* **EXERCISE AIM**:
An exact copy of the records below is required, and it must contain no pictures.
··· EXERCISE MATERIALS
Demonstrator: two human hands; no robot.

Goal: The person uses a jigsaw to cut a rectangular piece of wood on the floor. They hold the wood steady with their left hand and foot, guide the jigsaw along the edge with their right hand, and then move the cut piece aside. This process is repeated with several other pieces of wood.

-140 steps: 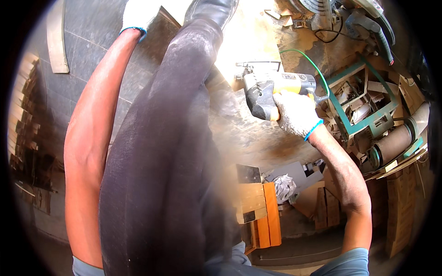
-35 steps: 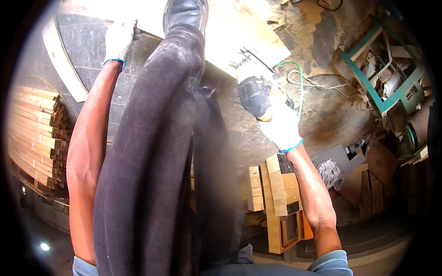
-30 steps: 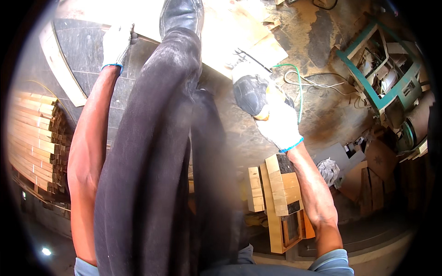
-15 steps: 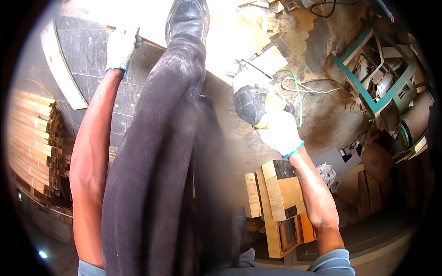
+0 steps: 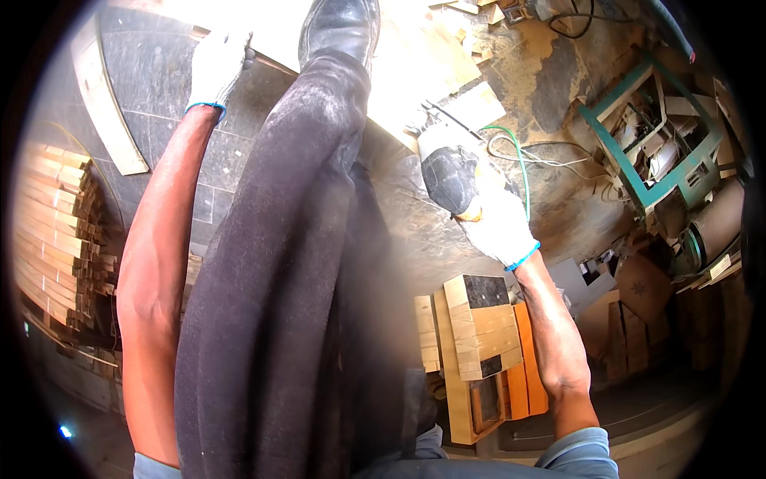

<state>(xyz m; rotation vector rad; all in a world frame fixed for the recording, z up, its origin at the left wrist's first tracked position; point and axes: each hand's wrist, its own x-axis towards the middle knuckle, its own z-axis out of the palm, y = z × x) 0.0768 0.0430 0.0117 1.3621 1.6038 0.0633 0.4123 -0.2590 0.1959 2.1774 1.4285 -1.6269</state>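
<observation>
A pale wooden board (image 5: 431,52), washed out by glare, lies across the upper middle. My left hand (image 5: 218,68), in a white knit glove with a blue cuff, grips its near edge at the left; the fingertips fade into the brightness. My right hand (image 5: 499,227), gloved alike, is closed around a dark hand-held power tool (image 5: 449,180) at the board's near right corner. A thin metal rod sticks out at the tool's front; its working end is lost in glare and dust. My dark shoe (image 5: 341,36) presses on the board between both hands.
Left are a curved wooden strip (image 5: 112,112) and stacked wood slats (image 5: 52,231). Wooden boxes (image 5: 487,327) stand below my right forearm. A green cord (image 5: 523,160) loops beside the tool. Far right is a teal metal frame (image 5: 650,195). Offcuts (image 5: 479,52) and sawdust litter the floor.
Both hands, the tool and my shoe sit slightly farther right in the picture; the surroundings have shifted a little too. Both grips stay the same.
</observation>
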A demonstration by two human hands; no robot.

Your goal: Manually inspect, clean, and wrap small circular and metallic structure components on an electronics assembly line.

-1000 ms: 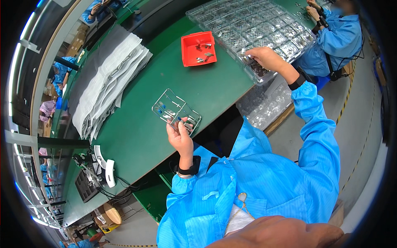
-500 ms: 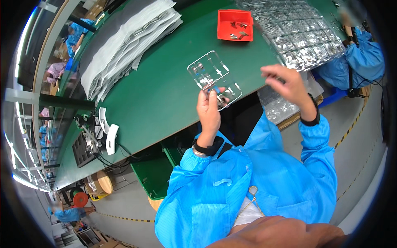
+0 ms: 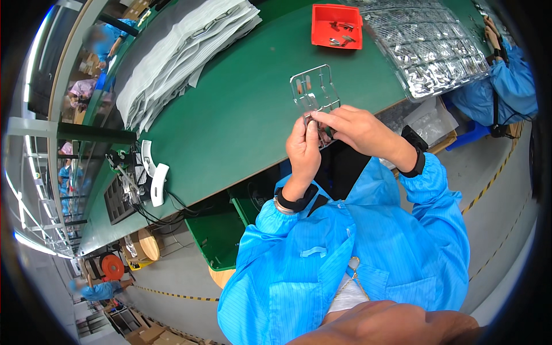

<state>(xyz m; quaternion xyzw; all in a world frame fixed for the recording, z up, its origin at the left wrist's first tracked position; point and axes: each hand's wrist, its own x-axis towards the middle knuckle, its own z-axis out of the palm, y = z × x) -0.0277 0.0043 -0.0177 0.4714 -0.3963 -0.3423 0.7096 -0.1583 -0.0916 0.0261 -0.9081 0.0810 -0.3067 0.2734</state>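
Note:
My left hand [image 3: 303, 150] grips a clear plastic hinged clamshell case [image 3: 311, 77], thumb on top, above the front edge of the green table. One half of the case stands out beyond the fingers, with the green surface showing through it. Closed at the fingertips, my right hand [image 3: 363, 131] meets the case beside my left thumb. Something small and shiny shows at the fingertips, too covered to make out.
A red bin [image 3: 322, 41] holding several small metal pieces stands at the far side. Right of it lies a clear compartment tray [image 3: 415, 95] full of shiny parts. White sheets [image 3: 187, 54] are stacked at left. A co-worker's blue sleeve [image 3: 506, 77] is at far right.
My right hand has come in from the right, its fingers closing at the case beside my left thumb. The case has tilted more upright. The whole view has shifted slightly.

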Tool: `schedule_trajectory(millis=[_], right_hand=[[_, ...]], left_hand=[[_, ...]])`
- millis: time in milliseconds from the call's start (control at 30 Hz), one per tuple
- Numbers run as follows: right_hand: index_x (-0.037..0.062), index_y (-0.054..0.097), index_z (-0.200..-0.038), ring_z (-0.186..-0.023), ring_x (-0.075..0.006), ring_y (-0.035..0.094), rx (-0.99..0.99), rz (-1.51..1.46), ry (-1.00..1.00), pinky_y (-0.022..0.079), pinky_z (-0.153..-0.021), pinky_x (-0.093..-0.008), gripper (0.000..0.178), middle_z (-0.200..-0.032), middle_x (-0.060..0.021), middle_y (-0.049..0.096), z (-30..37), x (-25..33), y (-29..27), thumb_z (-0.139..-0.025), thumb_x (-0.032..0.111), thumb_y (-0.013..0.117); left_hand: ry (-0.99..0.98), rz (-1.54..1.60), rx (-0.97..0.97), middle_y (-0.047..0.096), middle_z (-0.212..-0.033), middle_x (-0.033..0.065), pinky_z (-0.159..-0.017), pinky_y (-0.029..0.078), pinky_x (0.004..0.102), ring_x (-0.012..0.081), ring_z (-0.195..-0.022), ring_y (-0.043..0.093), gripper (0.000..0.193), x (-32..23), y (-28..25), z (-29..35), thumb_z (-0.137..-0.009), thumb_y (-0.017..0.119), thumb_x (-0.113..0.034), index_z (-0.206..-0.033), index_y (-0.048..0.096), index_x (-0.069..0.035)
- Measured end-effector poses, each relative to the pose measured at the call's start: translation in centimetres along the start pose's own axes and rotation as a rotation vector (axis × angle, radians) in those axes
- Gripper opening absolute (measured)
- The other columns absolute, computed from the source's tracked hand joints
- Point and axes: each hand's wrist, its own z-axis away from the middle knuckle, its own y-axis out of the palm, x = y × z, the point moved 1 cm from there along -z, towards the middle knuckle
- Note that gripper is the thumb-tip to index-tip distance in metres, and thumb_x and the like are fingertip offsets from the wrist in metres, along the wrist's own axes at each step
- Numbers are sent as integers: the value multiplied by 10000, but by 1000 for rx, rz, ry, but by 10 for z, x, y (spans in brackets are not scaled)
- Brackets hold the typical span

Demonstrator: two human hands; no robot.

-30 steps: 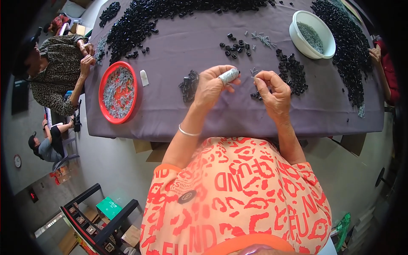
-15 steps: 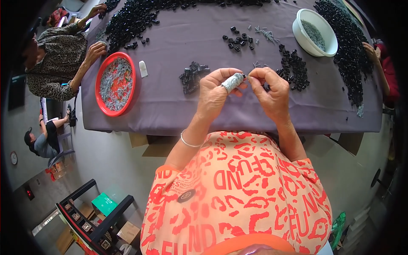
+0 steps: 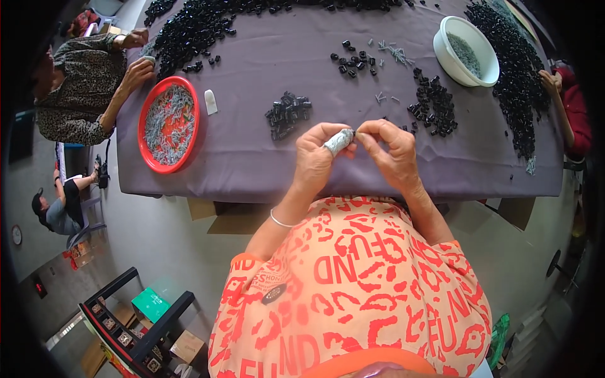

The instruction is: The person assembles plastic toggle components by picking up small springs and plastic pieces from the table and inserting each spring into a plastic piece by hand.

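My left hand (image 3: 313,157) is closed over the table's near part, a worn grey wrap (image 3: 339,142) around one of its fingers. At the tip of that wrap a small black plastic piece (image 3: 354,134) shows, pinched in the left fingers. From the other side my right hand (image 3: 396,154) meets it with thumb and forefinger pressed together; whatever lies between them is too small to make out. Left of my hands lies a heap of black plastic pieces (image 3: 288,114). A second cluster of black pieces (image 3: 435,107) lies to the right, with a few grey pins (image 3: 380,98) beside it.
A red basin (image 3: 142,129) of grey pins stands left, beside a white finger-shaped piece (image 3: 210,102). At the right is a white bowl (image 3: 443,62) of pins. Large black heaps (image 3: 195,31) line the far and right edges. Co-workers' hands (image 3: 137,72) work at both sides.
Both my hands have come down nearer to me, still together, uncovering the grey pins beyond them. The left co-worker's far hand has moved nearer to that person's other hand.
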Motion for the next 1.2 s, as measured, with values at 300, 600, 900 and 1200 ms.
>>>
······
* **SOLVED PROBLEM**:
Demonstrator: two human hands; no robot.

Goal: The person uses a jigsaw to cut a rectangular piece of wood on the floor. They hold the wood steady with their left hand and foot, guide the jigsaw along the edge with their right hand, and then move the cut piece aside. This process is repeated with several other pieces of wood.

-140 steps: 
-35 steps: 
-30 steps: 
-15 steps: 
+0 steps: 

<state>(xyz m; rotation vector rad; all in a world frame fixed for the recording, z up, its origin at the left wrist's first tracked position; point and axes: each hand's wrist, its own x-axis towards the middle knuckle, its own z-axis out of the palm, y = z × x) 0.0768 0.0430 0.0117 1.3621 1.6038 0.0633 0.4123 -0.2590 0.1959 2.1774 1.4285 -1.6269</state>
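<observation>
A pale wooden board (image 5: 431,52), washed out by glare, lies across the upper middle. My left hand (image 5: 218,68), in a white knit glove with a blue cuff, grips its near edge at the left; the fingertips fade into the brightness. My right hand (image 5: 499,227), gloved alike, is closed around a dark hand-held power tool (image 5: 449,180) at the board's near right corner. A thin metal rod sticks out at the tool's front; its working end is lost in glare and dust. My dark shoe (image 5: 341,36) presses on the board between both hands.
Left are a curved wooden strip (image 5: 112,112) and stacked wood slats (image 5: 52,231). Wooden boxes (image 5: 487,327) stand below my right forearm. A green cord (image 5: 523,160) loops beside the tool. Far right is a teal metal frame (image 5: 650,195). Offcuts (image 5: 479,52) and sawdust litter the floor.
Both hands, the tool and my shoe sit slightly farther right in the picture; the surroundings have shifted a little too. Both grips stay the same.
</observation>
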A demonstration by two human hands; no robot.

Your goal: Manually inspect, clean, and wrap small circular and metallic structure components on an electronics assembly line.

-1000 ms: 
-500 ms: 
+0 ms: 

<state>(xyz m; quaternion xyzw; all in a world frame fixed for the recording, z up, its origin at the left wrist's first tracked position; point and axes: each hand's wrist, its own x-axis towards the middle knuckle, its own z-axis out of the palm, y = z × x) -0.0277 0.0043 -0.0177 0.4714 -0.3963 -0.3423 0.7096 -0.1583 -0.0916 0.0261 -0.9081 0.0810 -0.3067 0.2734</state>
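Note:
My left hand [image 3: 303, 150] grips a clear plastic hinged clamshell case [image 3: 311, 77], thumb on top, above the front edge of the green table. One half of the case stands out beyond the fingers, with the green surface showing through it. Closed at the fingertips, my right hand [image 3: 363, 131] meets the case beside my left thumb. Something small and shiny shows at the fingertips, too covered to make out.
A red bin [image 3: 322, 41] holding several small metal pieces stands at the far side. Right of it lies a clear compartment tray [image 3: 415, 95] full of shiny parts. White sheets [image 3: 187, 54] are stacked at left. A co-worker's blue sleeve [image 3: 506, 77] is at far right.
My right hand has come in from the right, its fingers closing at the case beside my left thumb. The case has tilted more upright. The whole view has shifted slightly.
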
Tool: `schedule_trajectory(millis=[_], right_hand=[[_, ...]], left_hand=[[_, ...]])`
- millis: time in milliseconds from the call's start (control at 30 Hz), one per tuple
- Numbers run as follows: right_hand: index_x (-0.037..0.062), index_y (-0.054..0.097), index_z (-0.200..-0.038), ring_z (-0.186..-0.023), ring_x (-0.075..0.006), ring_y (-0.035..0.094), rx (-0.99..0.99), rz (-1.51..1.46), ry (-1.00..1.00), pinky_y (-0.022..0.079), pinky_z (-0.153..-0.021), pinky_x (-0.093..-0.008), gripper (0.000..0.178), middle_z (-0.200..-0.032), middle_x (-0.060..0.021), middle_y (-0.049..0.096), z (-30..37), x (-25..33), y (-29..27), thumb_z (-0.139..-0.025), thumb_x (-0.032..0.111), thumb_y (-0.013..0.117); left_hand: ry (-0.99..0.98), rz (-1.54..1.60), rx (-0.97..0.97), middle_y (-0.047..0.096), middle_z (-0.212..-0.033), middle_x (-0.033..0.065), pinky_z (-0.159..-0.017), pinky_y (-0.029..0.078), pinky_x (0.004..0.102), ring_x (-0.012..0.081), ring_z (-0.195..-0.022), ring_y (-0.043..0.093), gripper (0.000..0.193), x (-32..23), y (-28..25), z (-29..35), thumb_z (-0.137..-0.009), thumb_y (-0.017..0.119), thumb_x (-0.113..0.034), index_z (-0.206..-0.033), index_y (-0.048..0.096), index_x (-0.069..0.035)
- Measured end-effector poses, each relative to the pose measured at the call's start: translation in centimetres along the start pose's own axes and rotation as a rotation vector (axis × angle, radians) in those axes
- Gripper opening absolute (measured)
- The other columns absolute, computed from the source's tracked hand joints
- Point and axes: each hand's wrist, its own z-axis away from the middle knuckle, its own y-axis out of the palm, x = y × z, the point moved 1 cm from there along -z, towards the middle knuckle
- Note that gripper is the thumb-tip to index-tip distance in metres, and thumb_x and the like are fingertip offsets from the wrist in metres, along the wrist's own axes at each step
- Numbers are sent as integers: the value multiplied by 10000, but by 1000 for rx, rz, ry, but by 10 for z, x, y (spans in brackets are not scaled)
- Brackets hold the typical span

Demonstrator: two human hands; no robot.

-30 steps: 
-15 steps: 
+0 steps: 

The instruction is: The person assembles plastic toggle components by picking up small springs and plastic pieces from the table and inserting each spring into a plastic piece by hand.

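My left hand (image 3: 313,157) is closed over the table's near part, a worn grey wrap (image 3: 339,142) around one of its fingers. At the tip of that wrap a small black plastic piece (image 3: 354,134) shows, pinched in the left fingers. From the other side my right hand (image 3: 396,154) meets it with thumb and forefinger pressed together; whatever lies between them is too small to make out. Left of my hands lies a heap of black plastic pieces (image 3: 288,114). A second cluster of black pieces (image 3: 435,107) lies to the right, with a few grey pins (image 3: 380,98) beside it.
A red basin (image 3: 142,129) of grey pins stands left, beside a white finger-shaped piece (image 3: 210,102). At the right is a white bowl (image 3: 443,62) of pins. Large black heaps (image 3: 195,31) line the far and right edges. Co-workers' hands (image 3: 137,72) work at both sides.
Both my hands have come down nearer to me, still together, uncovering the grey pins beyond them. The left co-worker's far hand has moved nearer to that person's other hand.
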Motion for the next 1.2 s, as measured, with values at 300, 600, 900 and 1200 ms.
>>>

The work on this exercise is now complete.